Her great-great-grandmother, Marie Hermelinde Million des Marquets is from a slave-owning family in La Réunion. They owned a 49 acres plantation and, according to the 1848 act, "121 slaves, from which 66 were Creoles, 12 Malagasies, 39 Mozambicans and 4 Indians or Malays".[4]
Her mother, Laurence Deroin, was a Zoreille born on 22 September 1924 in Ivry-sur-Seine and died on 3 November 2012 at her home in La Possession. An activist and employee of the French Communist Party (PCF), she worked for the Ministry of Reconstruction and Urban Planning, which was headed by Raymond Aubrac until the departure of the Communists from the government, and for Laurent Casanova.

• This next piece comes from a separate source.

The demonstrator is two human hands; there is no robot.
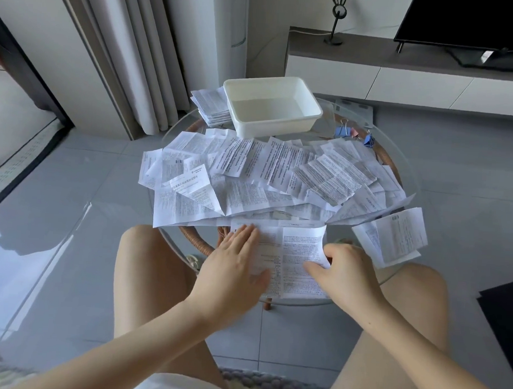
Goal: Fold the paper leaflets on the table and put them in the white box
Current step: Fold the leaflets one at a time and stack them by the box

The Deroin-Vergès couple met in 1947 at the colonial section of the French Communist Party in Paris and got married in 1949. Laurence Deroin first came to Reunion Island at the age of 30 in 1954, when her father-in-law Raymond Vergès wanted her husband Paul to take over the PCF federation in Reunion. She was an activist in the Union of French Women, and was one of the founders of the Union of Women of Reunion (UFR) in 1958. After running a bookshop in Saint-Denis (La Librairie des Mascareignes) for a few years, Laurence Deroin worked for the newspaper Témoignages, where she ran a column on the status of women. She has also been a candidate in various elections for the PCR.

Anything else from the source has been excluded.